### [Data excerpt]
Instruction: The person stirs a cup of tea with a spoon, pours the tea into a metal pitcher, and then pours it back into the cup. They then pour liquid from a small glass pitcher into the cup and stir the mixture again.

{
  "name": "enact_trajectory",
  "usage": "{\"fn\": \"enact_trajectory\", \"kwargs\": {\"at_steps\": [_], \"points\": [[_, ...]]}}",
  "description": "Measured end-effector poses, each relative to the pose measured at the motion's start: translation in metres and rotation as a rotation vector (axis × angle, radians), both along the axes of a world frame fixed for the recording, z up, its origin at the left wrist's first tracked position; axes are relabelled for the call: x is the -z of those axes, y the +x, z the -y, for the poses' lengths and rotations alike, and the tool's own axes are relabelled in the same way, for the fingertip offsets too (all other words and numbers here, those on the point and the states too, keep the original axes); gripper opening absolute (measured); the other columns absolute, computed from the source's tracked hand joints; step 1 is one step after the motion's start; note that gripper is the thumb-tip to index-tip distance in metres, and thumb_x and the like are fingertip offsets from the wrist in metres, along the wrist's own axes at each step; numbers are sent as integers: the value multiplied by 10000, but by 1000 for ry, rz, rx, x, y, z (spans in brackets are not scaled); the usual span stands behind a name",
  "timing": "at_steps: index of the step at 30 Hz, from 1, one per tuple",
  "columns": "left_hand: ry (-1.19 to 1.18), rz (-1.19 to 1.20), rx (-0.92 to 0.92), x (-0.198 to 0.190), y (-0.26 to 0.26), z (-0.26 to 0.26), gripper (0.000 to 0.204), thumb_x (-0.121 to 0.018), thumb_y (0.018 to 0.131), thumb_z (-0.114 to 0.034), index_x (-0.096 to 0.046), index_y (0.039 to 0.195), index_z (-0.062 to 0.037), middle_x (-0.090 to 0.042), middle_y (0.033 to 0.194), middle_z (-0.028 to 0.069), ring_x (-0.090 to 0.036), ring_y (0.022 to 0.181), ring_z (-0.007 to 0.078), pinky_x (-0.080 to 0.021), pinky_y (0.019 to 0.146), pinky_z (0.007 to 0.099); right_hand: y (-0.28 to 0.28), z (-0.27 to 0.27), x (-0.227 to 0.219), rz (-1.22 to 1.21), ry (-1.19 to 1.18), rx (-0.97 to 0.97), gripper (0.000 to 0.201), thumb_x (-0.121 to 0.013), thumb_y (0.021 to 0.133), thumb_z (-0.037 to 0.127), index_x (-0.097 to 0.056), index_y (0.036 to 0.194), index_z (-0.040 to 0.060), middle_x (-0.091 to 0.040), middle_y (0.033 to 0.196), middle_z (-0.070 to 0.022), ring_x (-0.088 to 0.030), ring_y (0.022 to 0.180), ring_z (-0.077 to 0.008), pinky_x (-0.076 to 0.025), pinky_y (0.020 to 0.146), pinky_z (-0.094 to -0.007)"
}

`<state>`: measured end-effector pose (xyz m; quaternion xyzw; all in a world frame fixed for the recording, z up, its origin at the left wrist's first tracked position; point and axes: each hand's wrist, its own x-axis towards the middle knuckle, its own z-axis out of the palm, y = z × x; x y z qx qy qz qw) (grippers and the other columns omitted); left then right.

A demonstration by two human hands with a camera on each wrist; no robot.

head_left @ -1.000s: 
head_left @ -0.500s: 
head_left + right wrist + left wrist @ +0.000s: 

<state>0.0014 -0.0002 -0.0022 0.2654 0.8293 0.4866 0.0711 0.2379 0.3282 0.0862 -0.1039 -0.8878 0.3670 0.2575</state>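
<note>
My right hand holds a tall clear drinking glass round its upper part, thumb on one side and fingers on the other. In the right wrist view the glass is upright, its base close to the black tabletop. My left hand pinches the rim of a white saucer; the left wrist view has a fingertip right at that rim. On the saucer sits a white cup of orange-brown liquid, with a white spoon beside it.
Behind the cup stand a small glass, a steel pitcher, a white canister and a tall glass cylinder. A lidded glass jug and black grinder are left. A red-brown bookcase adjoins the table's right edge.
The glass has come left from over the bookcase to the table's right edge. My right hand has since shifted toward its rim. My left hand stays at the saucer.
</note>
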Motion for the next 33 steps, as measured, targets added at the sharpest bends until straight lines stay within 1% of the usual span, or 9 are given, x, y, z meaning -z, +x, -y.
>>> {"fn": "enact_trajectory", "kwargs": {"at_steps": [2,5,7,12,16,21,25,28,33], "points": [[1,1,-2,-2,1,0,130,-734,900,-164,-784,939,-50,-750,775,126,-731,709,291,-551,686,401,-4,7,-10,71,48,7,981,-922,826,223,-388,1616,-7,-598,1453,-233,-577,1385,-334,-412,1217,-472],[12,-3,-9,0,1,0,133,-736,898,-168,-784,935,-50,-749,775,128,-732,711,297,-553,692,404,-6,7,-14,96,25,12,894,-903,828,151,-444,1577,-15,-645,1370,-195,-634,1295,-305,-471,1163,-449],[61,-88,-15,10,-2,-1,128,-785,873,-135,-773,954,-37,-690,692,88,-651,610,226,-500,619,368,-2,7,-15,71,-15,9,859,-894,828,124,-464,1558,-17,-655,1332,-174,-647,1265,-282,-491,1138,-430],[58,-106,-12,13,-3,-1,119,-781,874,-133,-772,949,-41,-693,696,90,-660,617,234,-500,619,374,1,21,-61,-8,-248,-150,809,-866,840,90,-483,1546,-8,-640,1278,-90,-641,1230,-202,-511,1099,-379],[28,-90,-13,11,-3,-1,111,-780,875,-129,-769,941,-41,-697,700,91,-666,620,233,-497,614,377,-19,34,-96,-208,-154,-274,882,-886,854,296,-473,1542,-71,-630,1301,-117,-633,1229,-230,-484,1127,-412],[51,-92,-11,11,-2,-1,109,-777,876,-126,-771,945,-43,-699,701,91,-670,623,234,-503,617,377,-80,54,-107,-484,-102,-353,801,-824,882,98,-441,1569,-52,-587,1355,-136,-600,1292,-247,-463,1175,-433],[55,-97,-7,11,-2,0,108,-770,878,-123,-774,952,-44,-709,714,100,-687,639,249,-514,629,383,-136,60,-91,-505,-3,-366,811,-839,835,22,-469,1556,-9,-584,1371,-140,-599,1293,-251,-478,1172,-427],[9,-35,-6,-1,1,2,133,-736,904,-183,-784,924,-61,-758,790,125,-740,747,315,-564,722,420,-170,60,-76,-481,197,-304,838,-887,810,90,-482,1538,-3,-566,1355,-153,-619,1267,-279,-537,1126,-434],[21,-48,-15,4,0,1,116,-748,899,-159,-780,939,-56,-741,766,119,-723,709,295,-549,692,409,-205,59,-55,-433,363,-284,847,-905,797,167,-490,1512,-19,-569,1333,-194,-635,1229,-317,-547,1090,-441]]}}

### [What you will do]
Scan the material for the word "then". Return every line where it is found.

### [Written response]
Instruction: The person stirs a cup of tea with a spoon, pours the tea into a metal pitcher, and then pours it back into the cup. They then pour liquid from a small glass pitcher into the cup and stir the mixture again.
`<state>`: measured end-effector pose (xyz m; quaternion xyzw; all in a world frame fixed for the recording, z up, its origin at the left wrist's first tracked position; point and axes: each hand's wrist, its own x-axis towards the middle knuckle, its own z-axis out of the palm, y = z × x; x y z qx qy qz qw) (grippers and the other columns omitted); left then right.

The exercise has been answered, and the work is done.